First, the court considered whether the bankruptcy court had properly voided HSBC’s lien. The court assumed that the initial voidance of the lien under § 506(d) was proper, turning directly to the question whether the Blendheims could make the voidance “permanent” in the absence of a discharge. The court rejected HSBC’s argument that a debtor must be eligible for a discharge in order to accomplish “lien stripping,” or permanent voidance of the lien. Observing an “emerging consensus in this Circuit” that lien stripping can be accomplished through plan completion, the court concluded that the Bankruptcy Code permitted the Blendheims permanently to void HSBC’s lien whether or not they were entitled to a discharge. The court reasoned that it “should not impose a discharge requirement on the debtor’s ability to strip a lien when none is required by statute.” Concluding otherwise, the court stated, “creates an extremely harsh result: a debtor who successfully completed a Chapter 13 plan, obeying all the requirements approved by the court, would see many of his debts spring back to life.”

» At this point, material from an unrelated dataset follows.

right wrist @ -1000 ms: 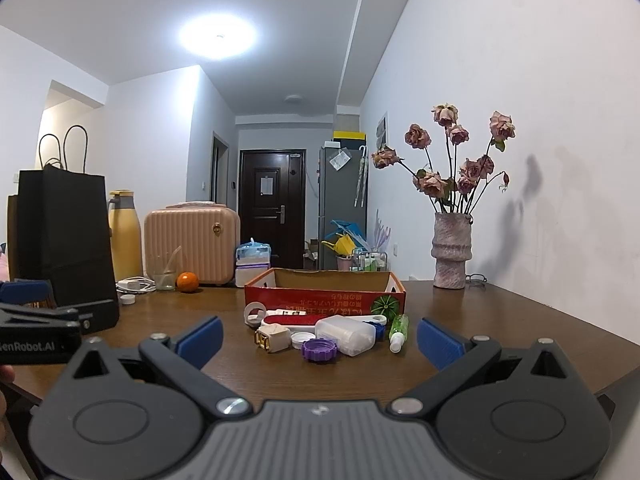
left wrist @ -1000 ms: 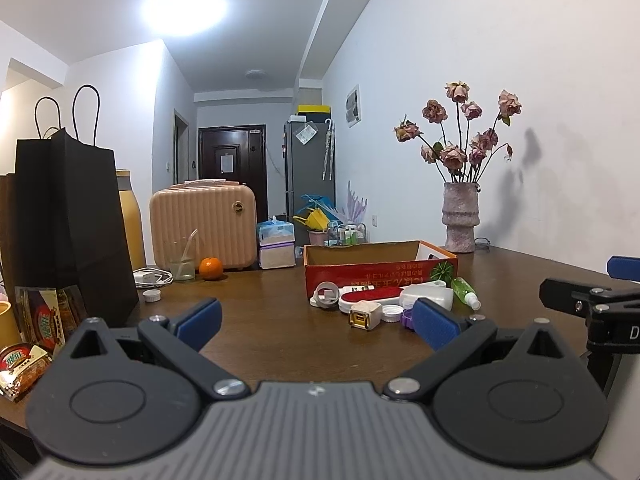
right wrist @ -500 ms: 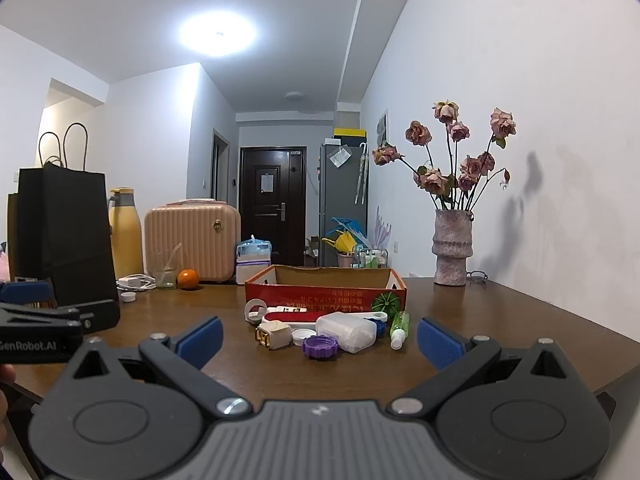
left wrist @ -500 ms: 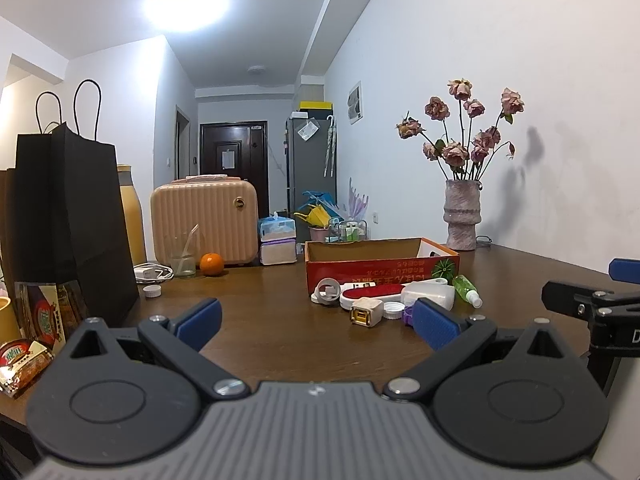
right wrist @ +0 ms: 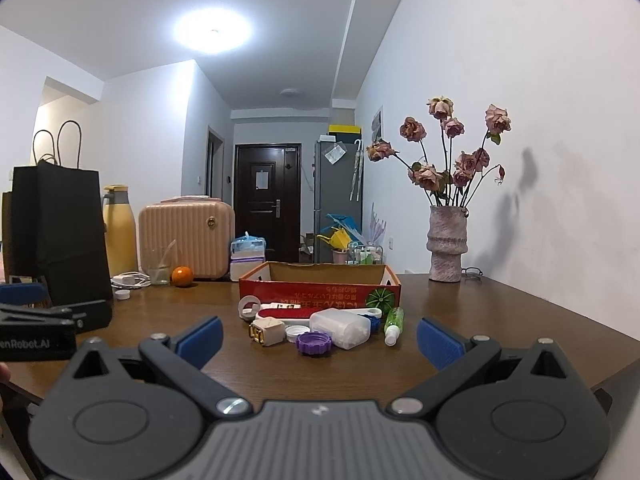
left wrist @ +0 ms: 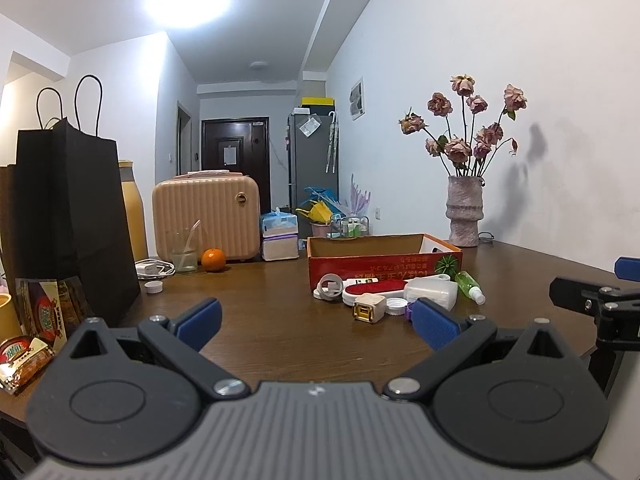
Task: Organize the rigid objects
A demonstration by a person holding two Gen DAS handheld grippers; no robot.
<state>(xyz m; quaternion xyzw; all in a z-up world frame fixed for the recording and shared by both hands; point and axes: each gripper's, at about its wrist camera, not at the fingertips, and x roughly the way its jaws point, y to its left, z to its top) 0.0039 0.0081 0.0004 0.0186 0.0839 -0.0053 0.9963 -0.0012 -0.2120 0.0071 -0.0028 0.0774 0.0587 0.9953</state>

The district court next rejected HSBC’s argument that it was denied due process. The court explained that the lien was voided in an adversary proceeding, which granted HSBC a “full and fair opportunity to litigate the issue.” The district court then went on to reject HSBC’s argument that the Blendheims’ Chapter 13 case was not filed in good faith, explaining that the bankruptcy court’s findings that the Blendheims had valid reorganization goals other than lien stripping, did not file in order to defeat state court litigation, and did not exhibit any egregious behavior, were not clearly erroneous. Finally, the district court rejected the Blendheims’ request for attorneys fees.
B. Ninth Circuit Proceedings
HSBC timely appealed the district court’s affirmance of the bankruptcy court’s orders permanently voiding HSBC’s lien. The Blendheims cross-appealed, seeking a determination that the district court erred in its denial of attorneys fees. Several months after the appeal was docketed, the Blendheims successfully completed their plan payments, meaning that they were poised to permanently void HSBC’s lien upon the closure of their case in the bankruptcy court. We granted HSBC’s motion for an emergency stay of the bankruptcy court’s order closing the case, pending the outcome of its appeal to this court.
III. STATUTORY FRAMEWORK
There are several Bankruptcy Code provisions at issue in this case. To assist the reader, we begin by walking through the relevant chapters and sections.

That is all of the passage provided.